What you should do:
Each entry should be quoted word for word, including every mark of punctuation.

Data extracts:
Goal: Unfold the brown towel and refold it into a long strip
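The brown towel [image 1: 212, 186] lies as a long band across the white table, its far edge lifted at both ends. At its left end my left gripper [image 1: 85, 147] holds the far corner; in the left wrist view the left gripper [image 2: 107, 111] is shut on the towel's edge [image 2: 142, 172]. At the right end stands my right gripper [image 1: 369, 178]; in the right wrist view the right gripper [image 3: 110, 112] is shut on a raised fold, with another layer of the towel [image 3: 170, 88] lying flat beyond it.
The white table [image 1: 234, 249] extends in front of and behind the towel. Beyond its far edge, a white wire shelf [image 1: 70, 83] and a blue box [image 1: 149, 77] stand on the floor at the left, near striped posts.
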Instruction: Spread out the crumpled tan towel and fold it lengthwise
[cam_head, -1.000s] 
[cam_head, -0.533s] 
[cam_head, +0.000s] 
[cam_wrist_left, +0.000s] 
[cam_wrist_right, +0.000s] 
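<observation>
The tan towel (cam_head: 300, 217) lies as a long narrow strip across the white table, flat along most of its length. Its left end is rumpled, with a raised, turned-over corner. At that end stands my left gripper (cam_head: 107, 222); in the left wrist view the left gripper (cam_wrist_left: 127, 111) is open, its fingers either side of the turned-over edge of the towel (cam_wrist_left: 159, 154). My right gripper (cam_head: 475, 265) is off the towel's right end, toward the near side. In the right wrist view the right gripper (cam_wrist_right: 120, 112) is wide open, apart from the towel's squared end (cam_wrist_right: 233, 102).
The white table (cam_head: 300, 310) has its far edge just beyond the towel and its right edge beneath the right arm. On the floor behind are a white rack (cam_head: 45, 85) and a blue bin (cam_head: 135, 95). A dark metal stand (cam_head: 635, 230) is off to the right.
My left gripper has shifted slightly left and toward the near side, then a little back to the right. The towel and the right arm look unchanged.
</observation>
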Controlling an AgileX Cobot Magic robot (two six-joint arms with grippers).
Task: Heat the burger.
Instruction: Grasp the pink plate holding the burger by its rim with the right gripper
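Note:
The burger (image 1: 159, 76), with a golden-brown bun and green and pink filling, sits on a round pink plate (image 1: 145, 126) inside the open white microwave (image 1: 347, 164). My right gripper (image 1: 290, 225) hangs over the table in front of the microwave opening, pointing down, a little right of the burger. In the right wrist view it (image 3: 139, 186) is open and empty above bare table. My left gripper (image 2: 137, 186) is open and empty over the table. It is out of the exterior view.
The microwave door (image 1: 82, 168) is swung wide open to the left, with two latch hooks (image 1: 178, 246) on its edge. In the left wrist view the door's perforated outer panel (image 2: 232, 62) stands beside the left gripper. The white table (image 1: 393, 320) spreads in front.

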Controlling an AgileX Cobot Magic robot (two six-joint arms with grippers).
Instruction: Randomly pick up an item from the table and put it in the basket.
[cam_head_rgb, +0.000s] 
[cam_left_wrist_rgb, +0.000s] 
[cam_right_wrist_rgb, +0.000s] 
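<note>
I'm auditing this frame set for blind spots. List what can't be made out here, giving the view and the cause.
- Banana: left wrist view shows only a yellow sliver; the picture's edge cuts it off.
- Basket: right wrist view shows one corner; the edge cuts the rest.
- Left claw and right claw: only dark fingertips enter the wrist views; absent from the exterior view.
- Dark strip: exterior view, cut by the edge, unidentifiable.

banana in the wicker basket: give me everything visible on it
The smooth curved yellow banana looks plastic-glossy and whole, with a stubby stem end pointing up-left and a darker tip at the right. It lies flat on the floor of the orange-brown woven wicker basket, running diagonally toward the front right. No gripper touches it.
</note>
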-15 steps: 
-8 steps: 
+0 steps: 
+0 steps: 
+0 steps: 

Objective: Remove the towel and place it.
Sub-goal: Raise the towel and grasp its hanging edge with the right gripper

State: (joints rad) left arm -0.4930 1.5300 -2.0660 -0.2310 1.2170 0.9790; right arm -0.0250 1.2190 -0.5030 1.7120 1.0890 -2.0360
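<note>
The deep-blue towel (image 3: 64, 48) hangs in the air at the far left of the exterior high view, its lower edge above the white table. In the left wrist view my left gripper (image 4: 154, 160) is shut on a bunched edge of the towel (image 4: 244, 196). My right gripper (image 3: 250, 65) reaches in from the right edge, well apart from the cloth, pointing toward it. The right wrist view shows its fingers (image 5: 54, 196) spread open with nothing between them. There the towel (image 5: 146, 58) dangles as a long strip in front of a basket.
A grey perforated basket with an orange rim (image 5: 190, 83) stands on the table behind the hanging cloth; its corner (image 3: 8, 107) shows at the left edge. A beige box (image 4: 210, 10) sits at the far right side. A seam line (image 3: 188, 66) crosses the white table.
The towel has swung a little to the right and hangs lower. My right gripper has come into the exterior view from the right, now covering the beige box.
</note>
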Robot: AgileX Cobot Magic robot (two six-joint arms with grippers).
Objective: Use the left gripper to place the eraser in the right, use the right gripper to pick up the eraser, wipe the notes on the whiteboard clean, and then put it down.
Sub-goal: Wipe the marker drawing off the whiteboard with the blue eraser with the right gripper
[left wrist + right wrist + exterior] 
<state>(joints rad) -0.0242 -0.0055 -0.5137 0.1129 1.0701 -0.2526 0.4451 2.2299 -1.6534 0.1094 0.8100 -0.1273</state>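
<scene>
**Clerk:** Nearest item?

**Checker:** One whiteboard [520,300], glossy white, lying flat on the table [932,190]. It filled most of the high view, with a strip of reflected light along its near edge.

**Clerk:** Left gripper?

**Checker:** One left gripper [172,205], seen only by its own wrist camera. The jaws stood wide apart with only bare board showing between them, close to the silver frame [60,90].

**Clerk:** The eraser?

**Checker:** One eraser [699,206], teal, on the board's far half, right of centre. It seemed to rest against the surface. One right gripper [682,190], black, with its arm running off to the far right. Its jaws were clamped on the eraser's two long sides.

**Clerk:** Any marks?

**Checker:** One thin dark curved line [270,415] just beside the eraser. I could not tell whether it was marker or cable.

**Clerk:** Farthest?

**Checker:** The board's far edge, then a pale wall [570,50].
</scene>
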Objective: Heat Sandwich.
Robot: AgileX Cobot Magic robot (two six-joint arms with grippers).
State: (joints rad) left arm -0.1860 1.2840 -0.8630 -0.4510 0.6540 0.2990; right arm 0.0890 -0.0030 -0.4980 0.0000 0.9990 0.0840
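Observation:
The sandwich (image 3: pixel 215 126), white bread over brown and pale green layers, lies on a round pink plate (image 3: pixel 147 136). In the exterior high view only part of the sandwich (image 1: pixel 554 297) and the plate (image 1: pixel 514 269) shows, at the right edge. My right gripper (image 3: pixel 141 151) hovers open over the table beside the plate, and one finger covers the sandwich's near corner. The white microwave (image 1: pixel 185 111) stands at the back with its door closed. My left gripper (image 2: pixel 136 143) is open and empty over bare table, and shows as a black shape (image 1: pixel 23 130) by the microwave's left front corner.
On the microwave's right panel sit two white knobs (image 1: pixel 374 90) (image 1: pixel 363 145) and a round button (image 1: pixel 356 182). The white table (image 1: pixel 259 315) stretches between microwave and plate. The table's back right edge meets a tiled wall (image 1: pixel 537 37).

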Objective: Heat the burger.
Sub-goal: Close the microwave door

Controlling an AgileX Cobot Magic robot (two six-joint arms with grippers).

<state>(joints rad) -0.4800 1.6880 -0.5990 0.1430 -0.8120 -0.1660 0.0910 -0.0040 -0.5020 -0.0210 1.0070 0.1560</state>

Problem solution:
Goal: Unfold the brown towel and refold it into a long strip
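The brown towel [image 1: 212, 186] lies as a long band across the white table, its far edge lifted at both ends. At its left end my left gripper [image 1: 85, 147] holds the far corner; in the left wrist view the left gripper [image 2: 107, 111] is shut on the towel's edge [image 2: 142, 172]. At the right end stands my right gripper [image 1: 369, 178]; in the right wrist view the right gripper [image 3: 110, 112] is shut on a raised fold, with another layer of the towel [image 3: 170, 88] lying flat beyond it.
The white table [image 1: 234, 249] extends in front of and behind the towel. Beyond its far edge, a white wire shelf [image 1: 70, 83] and a blue box [image 1: 149, 77] stand on the floor at the left, near striped posts.
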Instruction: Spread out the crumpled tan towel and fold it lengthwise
[cam_head, -1.000s] 
[cam_head, -0.533s] 
[cam_head, +0.000s] 
[cam_wrist_left, +0.000s] 
[cam_wrist_right, +0.000s] 
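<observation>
The tan towel (cam_head: 300, 217) lies as a long narrow strip across the white table, flat along most of its length. Its left end is rumpled, with a raised, turned-over corner. At that end stands my left gripper (cam_head: 107, 222); in the left wrist view the left gripper (cam_wrist_left: 127, 111) is open, its fingers either side of the turned-over edge of the towel (cam_wrist_left: 159, 154). My right gripper (cam_head: 475, 265) is off the towel's right end, toward the near side. In the right wrist view the right gripper (cam_wrist_right: 120, 112) is wide open, apart from the towel's squared end (cam_wrist_right: 233, 102).
The white table (cam_head: 300, 310) has its far edge just beyond the towel and its right edge beneath the right arm. On the floor behind are a white rack (cam_head: 45, 85) and a blue bin (cam_head: 135, 95). A dark metal stand (cam_head: 635, 230) is off to the right.
My left gripper has shifted slightly left and toward the near side, then a little back to the right. The towel and the right arm look unchanged.
</observation>
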Controlling an AgileX Cobot Magic robot (two six-joint arms with grippers).
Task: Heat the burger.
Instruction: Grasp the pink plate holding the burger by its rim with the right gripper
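Note:
The burger (image 1: 159, 76), with a golden-brown bun and green and pink filling, sits on a round pink plate (image 1: 145, 126) inside the open white microwave (image 1: 347, 164). My right gripper (image 1: 290, 225) hangs over the table in front of the microwave opening, pointing down, a little right of the burger. In the right wrist view it (image 3: 139, 186) is open and empty above bare table. My left gripper (image 2: 137, 186) is open and empty over the table. It is out of the exterior view.
The microwave door (image 1: 82, 168) is swung wide open to the left, with two latch hooks (image 1: 178, 246) on its edge. In the left wrist view the door's perforated outer panel (image 2: 232, 62) stands beside the left gripper. The white table (image 1: 393, 320) spreads in front.
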
Controlling an AgileX Cobot Magic robot (two six-joint arms with grippers).
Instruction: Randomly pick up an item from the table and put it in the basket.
[cam_head_rgb, +0.000s] 
[cam_left_wrist_rgb, +0.000s] 
[cam_right_wrist_rgb, +0.000s] 
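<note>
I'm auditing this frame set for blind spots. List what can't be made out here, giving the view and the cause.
- Banana: left wrist view shows only a yellow sliver; the picture's edge cuts it off.
- Basket: right wrist view shows one corner; the edge cuts the rest.
- Left claw and right claw: only dark fingertips enter the wrist views; absent from the exterior view.
- Dark strip: exterior view, cut by the edge, unidentifiable.

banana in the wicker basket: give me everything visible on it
The smooth curved yellow banana looks plastic-glossy and whole, with a stubby stem end pointing up-left and a darker tip at the right. It lies flat on the floor of the orange-brown woven wicker basket, running diagonally toward the front right. No gripper touches it.
</note>
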-15 steps: 
-8 steps: 
+0 steps: 
+0 steps: 
+0 steps: 

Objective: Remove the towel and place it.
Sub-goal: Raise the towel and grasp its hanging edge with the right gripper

State: (joints rad) left arm -0.4930 1.5300 -2.0660 -0.2310 1.2170 0.9790; right arm -0.0250 1.2190 -0.5030 1.7120 1.0890 -2.0360
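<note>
The deep-blue towel (image 3: 64, 48) hangs in the air at the far left of the exterior high view, its lower edge above the white table. In the left wrist view my left gripper (image 4: 154, 160) is shut on a bunched edge of the towel (image 4: 244, 196). My right gripper (image 3: 250, 65) reaches in from the right edge, well apart from the cloth, pointing toward it. The right wrist view shows its fingers (image 5: 54, 196) spread open with nothing between them. There the towel (image 5: 146, 58) dangles as a long strip in front of a basket.
A grey perforated basket with an orange rim (image 5: 190, 83) stands on the table behind the hanging cloth; its corner (image 3: 8, 107) shows at the left edge. A beige box (image 4: 210, 10) sits at the far right side. A seam line (image 3: 188, 66) crosses the white table.
The towel has swung a little to the right and hangs lower. My right gripper has come into the exterior view from the right, now covering the beige box.
</note>
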Robot: AgileX Cobot Magic robot (two six-joint arms with grippers).
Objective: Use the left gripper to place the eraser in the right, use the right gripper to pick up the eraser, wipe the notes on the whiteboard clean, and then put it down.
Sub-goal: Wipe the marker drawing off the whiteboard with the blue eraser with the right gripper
[left wrist + right wrist + exterior] 
<state>(joints rad) -0.0242 -0.0055 -0.5137 0.1129 1.0701 -0.2526 0.4451 2.2299 -1.6534 0.1094 0.8100 -0.1273</state>
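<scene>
**Clerk:** Nearest item?

**Checker:** One whiteboard [520,300], glossy white, lying flat on the table [932,190]. It filled most of the high view, with a strip of reflected light along its near edge.

**Clerk:** Left gripper?

**Checker:** One left gripper [172,205], seen only by its own wrist camera. The jaws stood wide apart with only bare board showing between them, close to the silver frame [60,90].

**Clerk:** The eraser?

**Checker:** One eraser [699,206], teal, on the board's far half, right of centre. It seemed to rest against the surface. One right gripper [682,190], black, with its arm running off to the far right. Its jaws were clamped on the eraser's two long sides.

**Clerk:** Any marks?

**Checker:** One thin dark curved line [270,415] just beside the eraser. I could not tell whether it was marker or cable.

**Clerk:** Farthest?

**Checker:** The board's far edge, then a pale wall [570,50].
</scene>
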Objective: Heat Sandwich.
Robot: AgileX Cobot Magic robot (two six-joint arms with grippers).
State: (joints rad) left arm -0.1860 1.2840 -0.8630 -0.4510 0.6540 0.2990; right arm 0.0890 -0.0030 -0.4980 0.0000 0.9990 0.0840
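Observation:
The sandwich (image 3: pixel 215 126), white bread over brown and pale green layers, lies on a round pink plate (image 3: pixel 147 136). In the exterior high view only part of the sandwich (image 1: pixel 554 297) and the plate (image 1: pixel 514 269) shows, at the right edge. My right gripper (image 3: pixel 141 151) hovers open over the table beside the plate, and one finger covers the sandwich's near corner. The white microwave (image 1: pixel 185 111) stands at the back with its door closed. My left gripper (image 2: pixel 136 143) is open and empty over bare table, and shows as a black shape (image 1: pixel 23 130) by the microwave's left front corner.
On the microwave's right panel sit two white knobs (image 1: pixel 374 90) (image 1: pixel 363 145) and a round button (image 1: pixel 356 182). The white table (image 1: pixel 259 315) stretches between microwave and plate. The table's back right edge meets a tiled wall (image 1: pixel 537 37).
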
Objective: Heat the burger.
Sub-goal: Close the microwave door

Controlling an AgileX Cobot Magic robot (two six-joint arms with grippers).

<state>(joints rad) -0.4800 1.6880 -0.5990 0.1430 -0.8120 -0.1660 0.0910 -0.0040 -0.5020 -0.0210 1.0070 0.1560</state>

What came before makes up the full response.